- _Exercise_
Nothing in the data below may be left out; return all of it exactly.

- _Dataset extract_
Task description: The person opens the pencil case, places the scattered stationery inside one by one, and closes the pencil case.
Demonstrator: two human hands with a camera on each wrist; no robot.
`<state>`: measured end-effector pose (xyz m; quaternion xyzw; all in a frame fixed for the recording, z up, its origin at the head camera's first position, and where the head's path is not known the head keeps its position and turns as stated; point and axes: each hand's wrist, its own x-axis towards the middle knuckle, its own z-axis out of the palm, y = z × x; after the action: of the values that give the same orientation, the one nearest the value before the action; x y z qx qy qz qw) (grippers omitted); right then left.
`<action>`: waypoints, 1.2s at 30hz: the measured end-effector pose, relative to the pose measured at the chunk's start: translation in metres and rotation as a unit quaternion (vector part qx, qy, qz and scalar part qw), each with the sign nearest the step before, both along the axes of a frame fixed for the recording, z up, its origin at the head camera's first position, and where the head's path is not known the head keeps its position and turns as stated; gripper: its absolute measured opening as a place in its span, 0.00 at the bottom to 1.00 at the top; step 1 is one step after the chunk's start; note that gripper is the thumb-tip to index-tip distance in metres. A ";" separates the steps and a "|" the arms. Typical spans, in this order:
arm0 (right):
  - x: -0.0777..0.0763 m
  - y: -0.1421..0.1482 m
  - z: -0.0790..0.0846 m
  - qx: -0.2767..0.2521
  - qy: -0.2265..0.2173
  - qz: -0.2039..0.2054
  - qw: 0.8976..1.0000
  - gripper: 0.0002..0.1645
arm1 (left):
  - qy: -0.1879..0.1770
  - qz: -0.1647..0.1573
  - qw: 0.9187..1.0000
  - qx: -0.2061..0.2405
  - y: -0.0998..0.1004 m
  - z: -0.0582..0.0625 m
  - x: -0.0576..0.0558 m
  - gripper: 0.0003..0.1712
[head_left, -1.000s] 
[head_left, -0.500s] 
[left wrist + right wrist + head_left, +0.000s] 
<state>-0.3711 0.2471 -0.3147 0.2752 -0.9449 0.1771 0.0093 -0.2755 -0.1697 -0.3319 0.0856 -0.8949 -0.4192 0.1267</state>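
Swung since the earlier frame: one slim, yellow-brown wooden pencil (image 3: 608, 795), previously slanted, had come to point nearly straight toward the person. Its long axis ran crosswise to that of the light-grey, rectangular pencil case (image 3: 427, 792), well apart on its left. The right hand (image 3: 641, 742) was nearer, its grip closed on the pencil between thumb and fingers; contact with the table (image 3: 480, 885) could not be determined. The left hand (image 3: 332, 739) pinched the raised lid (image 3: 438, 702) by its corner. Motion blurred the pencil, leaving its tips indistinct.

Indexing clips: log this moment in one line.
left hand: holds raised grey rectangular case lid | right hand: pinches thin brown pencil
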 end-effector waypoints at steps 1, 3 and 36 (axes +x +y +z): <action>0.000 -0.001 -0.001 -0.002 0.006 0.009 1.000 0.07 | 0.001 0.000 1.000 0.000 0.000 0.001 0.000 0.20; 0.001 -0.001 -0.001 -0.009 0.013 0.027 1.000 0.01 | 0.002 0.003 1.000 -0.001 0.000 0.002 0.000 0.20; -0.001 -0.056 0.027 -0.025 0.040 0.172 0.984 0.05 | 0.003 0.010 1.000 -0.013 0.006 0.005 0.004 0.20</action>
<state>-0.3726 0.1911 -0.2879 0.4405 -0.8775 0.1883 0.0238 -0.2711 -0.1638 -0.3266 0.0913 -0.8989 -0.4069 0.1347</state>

- _The answer_
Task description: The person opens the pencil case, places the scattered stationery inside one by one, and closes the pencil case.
Demonstrator: two human hands with a camera on each wrist; no robot.
`<state>`: measured end-effector pose (xyz m; quaternion xyzw; all in a frame fixed for the recording, z up, its origin at the head camera's first position, and where the head's path is not known the head keeps its position and turns as stated; point and axes: each hand's wrist, its own x-axis towards the middle knuckle, its own z-axis out of the palm, y = z × x; after the action: of the values that give the same orientation, the one nearest the value before the action; x y z qx qy qz qw) (grippers omitted); right then left.
`<action>`: waypoints, 1.2s at 30hz: the measured end-effector pose, relative to the pose measured at the chunk's start: translation in metres and rotation as a unit quaternion (vector part qx, qy, qz and scalar part qw), each with the sign nearest the step before, both along the axes of a frame fixed for the recording, z up, its origin at the head camera's first position, and where the head's path is not known the head keeps its position and turns as stated; gripper: its absolute measured opening as a place in its span, 0.00 at the bottom to 1.00 at the top; step 1 is one step after the chunk's start; note that gripper is the thumb-tip to index-tip distance in metres. A ";" separates the steps and a "|" the arms. Typical spans, in this order:
arm0 (right):
  - x: -0.0777..0.0763 m
  - y: -0.1421..0.1482 m
  - z: -0.0790..0.0846 m
  - qx: -0.2767..0.2521
  - qy: -0.2265..0.2173
  - qz: -0.2039..0.2054
  - qw: 0.8976..1.0000
  - gripper: 0.0002..0.1645
arm1 (left):
  - qy: -0.1879..0.1770
  - qz: -0.1647..0.1573
  - qw: 0.9187..1.0000
  - qx: -0.2061..0.2405
  - y: -0.0998..0.1004 m
  - z: -0.0582..0.0625 m
  - x: -0.0576..0.0558 m
  - gripper: 0.0003..0.1712
[head_left, -1.000s] 
[head_left, -0.500s] 
[left wrist + right wrist + head_left, +0.000s] 
<state>-0.3711 0.2471 -0.3147 0.2752 -0.9449 0.1771 0.0093 -0.2755 -0.1697 -0.3319 0.0856 -0.8949 -0.4192 0.1267</state>
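Swung since the earlier frame: one slim, yellow-brown wooden pencil (image 3: 608, 795), previously slanted, had come to point nearly straight toward the person. Its long axis ran crosswise to that of the light-grey, rectangular pencil case (image 3: 427, 792), well apart on its left. The right hand (image 3: 641, 742) was nearer, its grip closed on the pencil between thumb and fingers; contact with the table (image 3: 480, 885) could not be determined. The left hand (image 3: 332, 739) pinched the raised lid (image 3: 438, 702) by its corner. Motion blurred the pencil, leaving its tips indistinct.

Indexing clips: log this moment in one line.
left hand: holds raised grey rectangular case lid | right hand: pinches thin brown pencil
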 end-effector waypoints at steps 1, 3 and 36 (axes +x +y +z): <action>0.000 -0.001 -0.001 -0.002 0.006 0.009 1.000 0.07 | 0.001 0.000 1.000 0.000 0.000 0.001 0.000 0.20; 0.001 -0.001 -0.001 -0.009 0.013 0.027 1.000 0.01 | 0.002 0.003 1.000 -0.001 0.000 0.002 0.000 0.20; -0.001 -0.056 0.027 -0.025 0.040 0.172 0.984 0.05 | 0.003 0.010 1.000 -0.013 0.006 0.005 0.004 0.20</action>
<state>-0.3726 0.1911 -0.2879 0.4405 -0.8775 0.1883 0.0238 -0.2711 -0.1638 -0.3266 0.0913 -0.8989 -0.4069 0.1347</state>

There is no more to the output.